- Poster for the film
- Directed by: Edward Bernds
- Written by: Edward Bernds
- Produced by: Ben Schwalb
- Starring: Bill Elliott Don Haggerty Kathleen Case
- Cinematography: Harry Neumann
- Edited by: William Austin
- Music by: Marlin Skiles
- Production company: Allied Artists Productions
- Release date: September 30, 1956 (US);
- Running time: 61 minutes
- Country: United States
- Language: English

= Calling Homicide =

1956 American film by Edward Bernds

Calling Homicide is a 1956 American crime drama film directed by Edward Bernds and starring Bill Elliott, Don Haggerty and Kathleen Case. The picture was the third of five films in the Lt. Andy Doyle series, all starring Elliott.

==Plot==
When a policeman is murdered by a car bomb, Lt. Andy Doyle is given the case to investigate. On the victim he finds the name of a woman, Francine Norman, who is murdered shortly thereafter, strangled and mutilated. Doyle determines that there is a connection between the two deaths. Norman was a former actress who owned a modeling agency that is now run by Darlene Adams.

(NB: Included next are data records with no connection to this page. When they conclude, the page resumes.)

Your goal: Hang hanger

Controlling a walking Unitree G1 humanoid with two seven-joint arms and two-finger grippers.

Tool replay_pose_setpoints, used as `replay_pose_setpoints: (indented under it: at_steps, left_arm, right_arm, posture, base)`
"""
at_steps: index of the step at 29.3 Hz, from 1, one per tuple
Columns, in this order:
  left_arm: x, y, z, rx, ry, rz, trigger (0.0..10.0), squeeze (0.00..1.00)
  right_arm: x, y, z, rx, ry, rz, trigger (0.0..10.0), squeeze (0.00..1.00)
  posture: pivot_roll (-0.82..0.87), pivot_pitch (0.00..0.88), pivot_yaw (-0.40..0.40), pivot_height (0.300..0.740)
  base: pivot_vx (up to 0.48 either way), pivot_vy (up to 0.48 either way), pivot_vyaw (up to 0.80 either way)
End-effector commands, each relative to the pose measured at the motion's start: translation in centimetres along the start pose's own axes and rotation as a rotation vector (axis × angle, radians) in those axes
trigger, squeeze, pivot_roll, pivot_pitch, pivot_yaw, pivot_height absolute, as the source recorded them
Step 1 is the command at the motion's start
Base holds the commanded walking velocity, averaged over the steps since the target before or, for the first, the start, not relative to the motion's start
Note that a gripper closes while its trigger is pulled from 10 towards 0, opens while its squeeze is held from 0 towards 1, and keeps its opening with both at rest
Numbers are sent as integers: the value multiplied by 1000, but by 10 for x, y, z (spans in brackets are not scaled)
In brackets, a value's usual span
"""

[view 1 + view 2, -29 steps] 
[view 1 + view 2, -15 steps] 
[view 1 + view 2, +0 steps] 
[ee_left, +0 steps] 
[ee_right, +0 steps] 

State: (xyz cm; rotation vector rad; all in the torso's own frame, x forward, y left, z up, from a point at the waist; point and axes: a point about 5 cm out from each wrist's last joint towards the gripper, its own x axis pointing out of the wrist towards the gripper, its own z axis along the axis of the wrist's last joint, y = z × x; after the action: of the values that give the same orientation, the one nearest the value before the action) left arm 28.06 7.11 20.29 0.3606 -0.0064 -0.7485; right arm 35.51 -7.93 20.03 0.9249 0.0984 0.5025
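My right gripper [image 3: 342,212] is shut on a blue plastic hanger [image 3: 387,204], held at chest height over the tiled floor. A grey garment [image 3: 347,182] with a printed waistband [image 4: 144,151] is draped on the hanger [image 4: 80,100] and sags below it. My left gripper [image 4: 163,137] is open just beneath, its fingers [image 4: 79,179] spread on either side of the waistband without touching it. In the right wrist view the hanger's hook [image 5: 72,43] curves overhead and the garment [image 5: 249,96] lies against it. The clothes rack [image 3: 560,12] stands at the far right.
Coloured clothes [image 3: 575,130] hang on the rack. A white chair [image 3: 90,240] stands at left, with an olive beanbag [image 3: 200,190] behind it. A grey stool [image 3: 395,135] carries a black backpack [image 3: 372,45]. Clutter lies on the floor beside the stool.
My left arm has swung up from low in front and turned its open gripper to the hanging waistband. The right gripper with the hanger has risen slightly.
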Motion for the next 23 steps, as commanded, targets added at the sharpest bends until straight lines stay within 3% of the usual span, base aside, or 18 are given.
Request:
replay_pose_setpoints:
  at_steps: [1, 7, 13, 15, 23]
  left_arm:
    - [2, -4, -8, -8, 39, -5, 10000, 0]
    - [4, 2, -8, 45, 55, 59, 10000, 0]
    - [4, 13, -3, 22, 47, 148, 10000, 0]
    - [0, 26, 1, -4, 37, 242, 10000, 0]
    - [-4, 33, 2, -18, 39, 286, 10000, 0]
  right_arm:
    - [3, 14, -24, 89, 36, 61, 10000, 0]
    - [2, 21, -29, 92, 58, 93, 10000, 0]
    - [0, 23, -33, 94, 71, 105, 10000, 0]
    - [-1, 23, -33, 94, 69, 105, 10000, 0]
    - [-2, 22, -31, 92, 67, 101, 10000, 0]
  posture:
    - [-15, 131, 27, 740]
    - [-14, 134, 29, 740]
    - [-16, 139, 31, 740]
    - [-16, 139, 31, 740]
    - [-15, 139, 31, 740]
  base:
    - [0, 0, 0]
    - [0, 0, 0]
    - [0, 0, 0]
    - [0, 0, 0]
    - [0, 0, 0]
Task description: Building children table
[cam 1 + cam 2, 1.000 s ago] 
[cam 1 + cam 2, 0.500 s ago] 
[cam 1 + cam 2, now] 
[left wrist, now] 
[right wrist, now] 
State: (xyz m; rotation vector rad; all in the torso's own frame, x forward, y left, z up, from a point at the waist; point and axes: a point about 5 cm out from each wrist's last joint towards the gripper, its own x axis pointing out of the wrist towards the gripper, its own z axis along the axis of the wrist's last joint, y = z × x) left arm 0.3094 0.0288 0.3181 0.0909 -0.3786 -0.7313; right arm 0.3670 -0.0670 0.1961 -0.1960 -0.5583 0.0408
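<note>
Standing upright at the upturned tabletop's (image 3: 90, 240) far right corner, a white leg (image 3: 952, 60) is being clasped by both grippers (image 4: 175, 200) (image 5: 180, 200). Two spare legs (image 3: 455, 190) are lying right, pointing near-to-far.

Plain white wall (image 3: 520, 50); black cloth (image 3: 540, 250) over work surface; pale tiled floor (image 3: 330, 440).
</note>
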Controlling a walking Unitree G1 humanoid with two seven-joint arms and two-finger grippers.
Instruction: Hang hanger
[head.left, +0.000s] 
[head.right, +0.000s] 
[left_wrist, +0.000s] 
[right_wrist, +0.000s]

Doyle finds many suspects, as Norman was universally hated. He uncovers that the agency was being used as a front for a blackmailing racket most likely run by Norman's love interest Jim Haddix, the owner of a local construction company. However, all the evidence of the blackmail ring is destroyed when the modeling school is destroyed by fire, with the janitor as the main suspect.

==Cast==
- Bill Elliott as Lt. Andy Doyle
- Don Haggerty as Sgt. Mike Duncan
- Kathleen Case as Donna Graham
- Myron Healey as Jim Haddix
- Jeanne Cooper as Darlene Adams
- Thomas B. Henry as Alan Gilmore
- Lyle Talbot as Tony Fuller
- Almira Sessions as Ida Dunstetter
- Herb Vigran as Ray Engel
- James Best as Arnie Arnholf
- John Dennis as Benny Bendowski
- Robert Bice as Phipps
- John Close as Deputy Warren
- Mel Wells as Valensi
- Dee Carroll as Rita
- Stanley Adams as Peter Van Elda
- Mary Treen as Flo Burton
- Jack Mulhall as Pierson
- William Meigs as Ted Allen
- Harry Strang as Deputy Wall

==See also==
- Dial Red O (1955)
- Sudden Danger (1955)
- Chain of Evidence (1957)
- Footsteps in the Night (1957)
- List of American films of 1956

==Production==
The working title of the film was House on Lookout Mountain. Production began in the first week of April 1956, and was completed before the end of the month. In July, the release date was announced as September 30, 1956. The National Legion of Decency gave the film a Class A Section II rating, indicating that it was morally unobjectionable but for adults only. In December, it was announced that Calling Homicide would be part of a two-film deal, along with Friendly Persuasion, booking first-run films directly into "second-run" theaters. It was the first such deal in the nation.

==Reception==
Motion Picture Daily gave the film a good review, enjoying its action and pace. It complimented the complexity of the plot, the screenplay and Bernds' direction.